*** Opening of Records for the exercise ***
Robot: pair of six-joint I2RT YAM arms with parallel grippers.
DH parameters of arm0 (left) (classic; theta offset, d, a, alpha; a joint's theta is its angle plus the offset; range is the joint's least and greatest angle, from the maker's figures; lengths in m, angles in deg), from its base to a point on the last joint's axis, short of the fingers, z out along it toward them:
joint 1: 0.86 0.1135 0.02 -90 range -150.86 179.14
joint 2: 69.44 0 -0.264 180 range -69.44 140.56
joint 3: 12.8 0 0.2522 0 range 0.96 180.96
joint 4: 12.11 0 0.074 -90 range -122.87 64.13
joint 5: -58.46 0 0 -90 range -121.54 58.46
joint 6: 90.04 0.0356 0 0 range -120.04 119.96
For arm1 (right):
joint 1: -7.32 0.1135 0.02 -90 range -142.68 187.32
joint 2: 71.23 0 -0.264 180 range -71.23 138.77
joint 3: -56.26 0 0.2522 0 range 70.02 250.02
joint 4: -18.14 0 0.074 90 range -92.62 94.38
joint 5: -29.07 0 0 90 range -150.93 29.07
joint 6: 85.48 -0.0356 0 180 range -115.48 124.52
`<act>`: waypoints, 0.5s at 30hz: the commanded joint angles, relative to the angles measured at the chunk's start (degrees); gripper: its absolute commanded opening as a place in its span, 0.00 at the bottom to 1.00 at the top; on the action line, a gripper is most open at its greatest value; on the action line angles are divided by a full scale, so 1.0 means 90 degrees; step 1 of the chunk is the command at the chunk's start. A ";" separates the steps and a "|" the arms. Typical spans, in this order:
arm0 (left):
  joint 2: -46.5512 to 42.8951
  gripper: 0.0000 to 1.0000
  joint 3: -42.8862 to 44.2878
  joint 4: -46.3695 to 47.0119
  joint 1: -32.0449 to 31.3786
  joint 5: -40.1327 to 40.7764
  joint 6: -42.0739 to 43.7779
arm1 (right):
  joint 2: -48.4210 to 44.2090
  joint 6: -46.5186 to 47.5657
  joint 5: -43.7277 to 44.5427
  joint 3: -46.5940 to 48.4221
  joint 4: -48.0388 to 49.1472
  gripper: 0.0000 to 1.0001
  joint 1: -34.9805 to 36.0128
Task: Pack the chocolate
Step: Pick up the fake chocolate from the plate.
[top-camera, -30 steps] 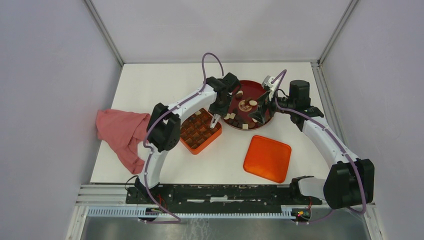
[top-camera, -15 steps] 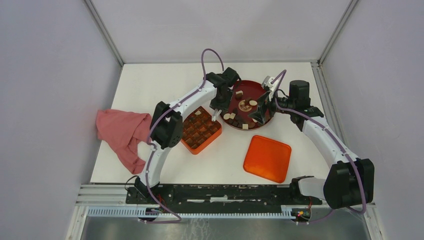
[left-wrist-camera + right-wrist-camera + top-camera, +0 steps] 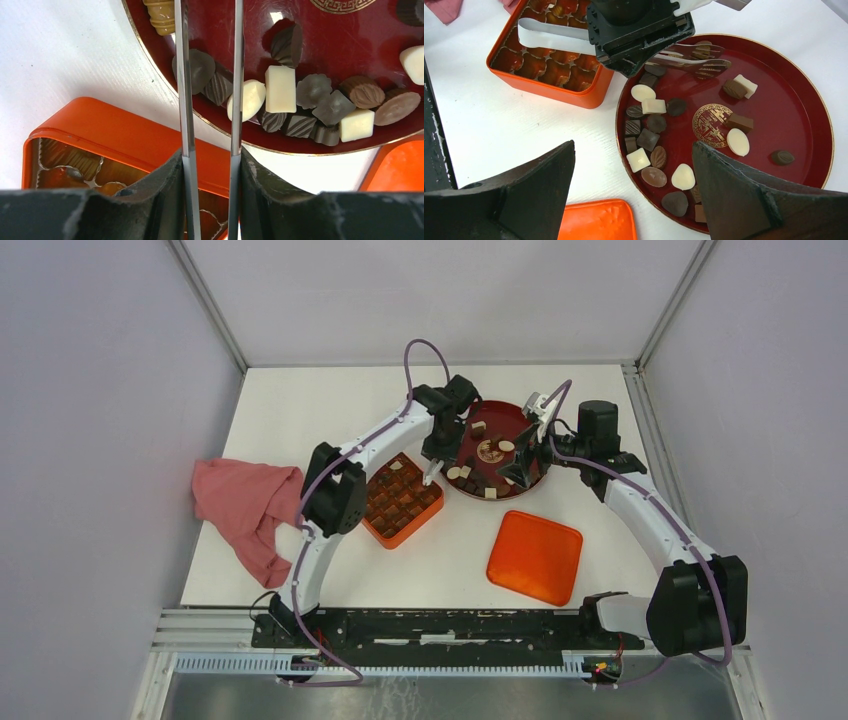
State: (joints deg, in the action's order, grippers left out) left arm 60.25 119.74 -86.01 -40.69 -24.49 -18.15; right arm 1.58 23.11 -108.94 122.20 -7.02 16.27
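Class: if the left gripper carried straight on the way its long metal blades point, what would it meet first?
Most likely bare surface of the round dark-red plate: the left gripper hovers over it, with a brown-and-white chocolate pair just beside that line. Depth is unclear.

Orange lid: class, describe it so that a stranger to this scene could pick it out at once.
Start at the white table, then find the round dark-red plate near its middle. The orange lid lies flat between that plate and the table's near edge. Unlike the orange box left of the plate, it is plain, with no compartments.
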 commanded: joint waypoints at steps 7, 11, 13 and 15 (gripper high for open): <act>-0.1564 0.02 -0.0546 0.0627 -0.0016 -0.0387 -0.0083 | -0.0039 0.0151 -0.0129 0.0278 0.0104 0.91 0.0011; -0.2270 0.02 -0.1382 0.0977 -0.0034 -0.0363 -0.0204 | -0.0053 0.0151 -0.0247 0.0269 0.0095 0.92 -0.0023; -0.2673 0.02 -0.1775 0.1098 -0.0057 -0.0348 -0.0257 | -0.0063 0.0151 -0.0309 0.0259 0.0090 0.92 -0.0018; -0.3157 0.02 -0.2232 0.1187 -0.0067 -0.0374 -0.0321 | -0.0058 0.0152 -0.0344 0.0239 0.0104 0.92 -0.0022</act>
State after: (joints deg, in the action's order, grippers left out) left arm 40.66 105.27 -79.89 -40.85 -27.20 -18.26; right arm 1.58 23.86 -109.68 122.20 -7.17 16.25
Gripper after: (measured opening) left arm 0.427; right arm 0.918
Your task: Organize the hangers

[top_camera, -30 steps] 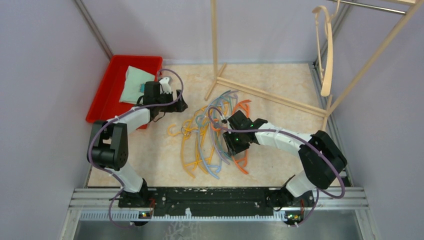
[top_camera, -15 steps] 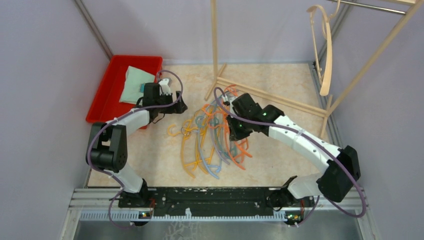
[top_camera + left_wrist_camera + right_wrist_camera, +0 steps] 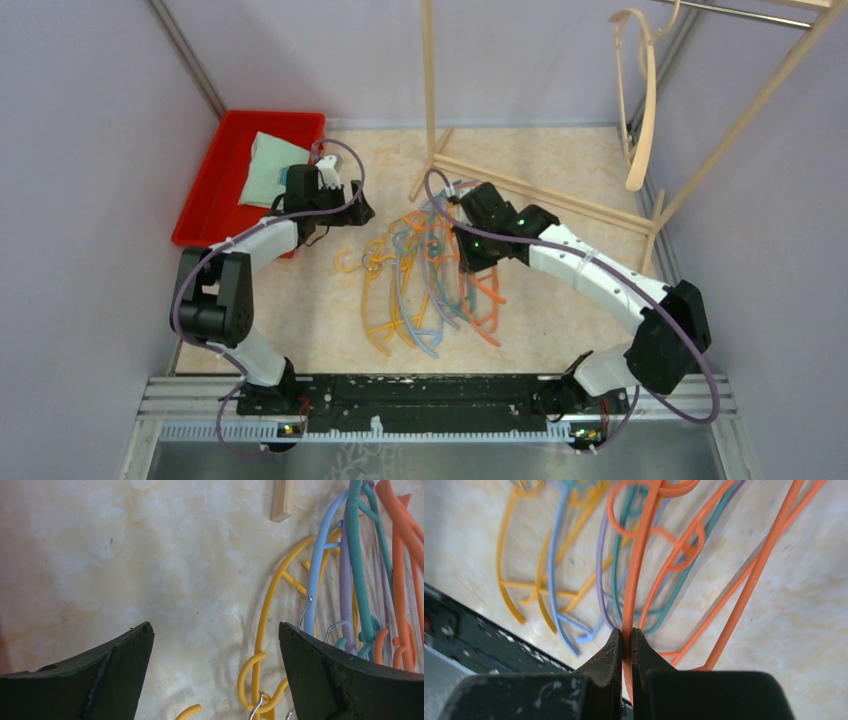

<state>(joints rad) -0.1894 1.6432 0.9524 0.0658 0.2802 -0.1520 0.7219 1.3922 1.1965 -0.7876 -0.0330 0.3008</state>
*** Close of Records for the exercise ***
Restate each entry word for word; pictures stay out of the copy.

### Solution to this task
Robot: pair of six-joint I2RT YAM arms with parallel grippers.
DH parameters of arm0 (left) (classic; theta offset, d, a, alpha; a joint's theta is its angle plus the offset; range is the joint's least and greatest angle, from the maker's figures; lengths in m, angles in deg), from its base to a point on the last joint's axis, short of the fingers, z out along it toward them:
joint 1: 0.86 0.1135 0.02 -90 range -150.86 179.14
joint 2: 69.44 0 -0.264 180 range -69.44 140.56
joint 3: 12.8 0 0.2522 0 range 0.96 180.96
joint 4: 12.11 0 0.074 -90 range -122.87 64.13
joint 5: -58.46 0 0 -90 range -121.54 58.46
joint 6: 90.04 0.0356 0 0 range -120.04 119.96
For arm1 (right):
joint 1: -7.32 0.1135 0.02 -90 range -142.68 187.32
joint 2: 71.23 0 -0.264 180 range -71.23 138.77
joint 3: -56.26 0 0.2522 0 range 70.02 250.02
joint 4: -18.14 0 0.074 90 range -92.62 94.38
joint 5: -29.07 0 0 90 range -150.93 29.07
joint 6: 85.48 -0.0356 0 180 range -115.48 124.52
`<act>`: waypoints, 0.5s at 30hz: the commanded joint angles, relative to the angles measured at the chunk's start (degrees); gripper: its absolute commanded opening as a place in its span, 0.00 at the bottom to 1.00 at the top; on the action line, a gripper is most open at its greatest value; on the action line angles are divided by a full scale, so 1.0 means 90 degrees; step 1 of the chunk is the command at the chunk's start. A ";" separates the steps and a "|" the arms. Typical spans, in this order:
arm0 (left):
  joint 2: -46.5512 to 42.8951
  gripper: 0.0000 to 1.0000
  joint 3: -42.8862 to 44.2878
  joint 4: -46.3695 to 47.0119
  joint 1: -32.0449 to 31.3786
  joint 5: -40.1327 to 40.7764
  joint 6: -42.0739 to 43.7779
arm1 (right):
  joint 2: -48.4210 to 44.2090
  joint 6: -46.5186 to 47.5657
  joint 5: -43.7277 to 44.5427
  joint 3: -46.5940 to 48.4221
  joint 4: -48.0388 to 49.1472
  gripper: 0.0000 to 1.0001
  joint 1: -34.9805 to 36.0128
Task: Pack the chocolate
Step: Pick up the fake chocolate from the plate.
[top-camera, -30 steps] 
[top-camera, -15 steps] 
[left-wrist-camera + right-wrist-camera + top-camera, +0 steps] 
State: (joints deg, in the action's order, grippers left out) left arm 60.25 119.74 -86.01 -40.69 -24.49 -18.15; right arm 1.58 23.11 -108.94 122.20 -7.02 16.27
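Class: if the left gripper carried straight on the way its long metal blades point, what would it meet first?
Most likely bare surface of the round dark-red plate: the left gripper hovers over it, with a brown-and-white chocolate pair just beside that line. Depth is unclear.

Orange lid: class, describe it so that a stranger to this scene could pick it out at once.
Start at the white table, then find the round dark-red plate near its middle. The orange lid lies flat between that plate and the table's near edge. Unlike the orange box left of the plate, it is plain, with no compartments.
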 commanded: joint waypoints at steps 7, 11, 13 and 15 (gripper high for open): <act>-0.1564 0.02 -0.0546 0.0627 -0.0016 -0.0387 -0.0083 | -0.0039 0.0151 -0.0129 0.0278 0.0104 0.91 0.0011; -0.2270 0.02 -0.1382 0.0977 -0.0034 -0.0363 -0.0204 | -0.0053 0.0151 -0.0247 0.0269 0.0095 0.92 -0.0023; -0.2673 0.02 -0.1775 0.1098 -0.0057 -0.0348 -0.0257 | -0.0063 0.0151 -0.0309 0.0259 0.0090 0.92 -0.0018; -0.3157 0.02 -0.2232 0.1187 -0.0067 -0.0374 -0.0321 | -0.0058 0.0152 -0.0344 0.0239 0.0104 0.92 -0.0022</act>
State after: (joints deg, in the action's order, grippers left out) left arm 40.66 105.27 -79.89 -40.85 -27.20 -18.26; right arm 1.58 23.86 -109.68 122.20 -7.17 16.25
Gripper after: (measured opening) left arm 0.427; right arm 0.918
Your task: Organize the hangers

[top_camera, -30 steps] 
[top_camera, -15 steps] 
[top_camera + left_wrist_camera + right_wrist_camera, +0 steps] 

<state>(joints rad) -0.1894 1.6432 0.9524 0.0658 0.2802 -0.1520 0.7219 1.3922 1.1965 -0.7876 -0.0330 0.3008</state>

This completes the output for the exercise.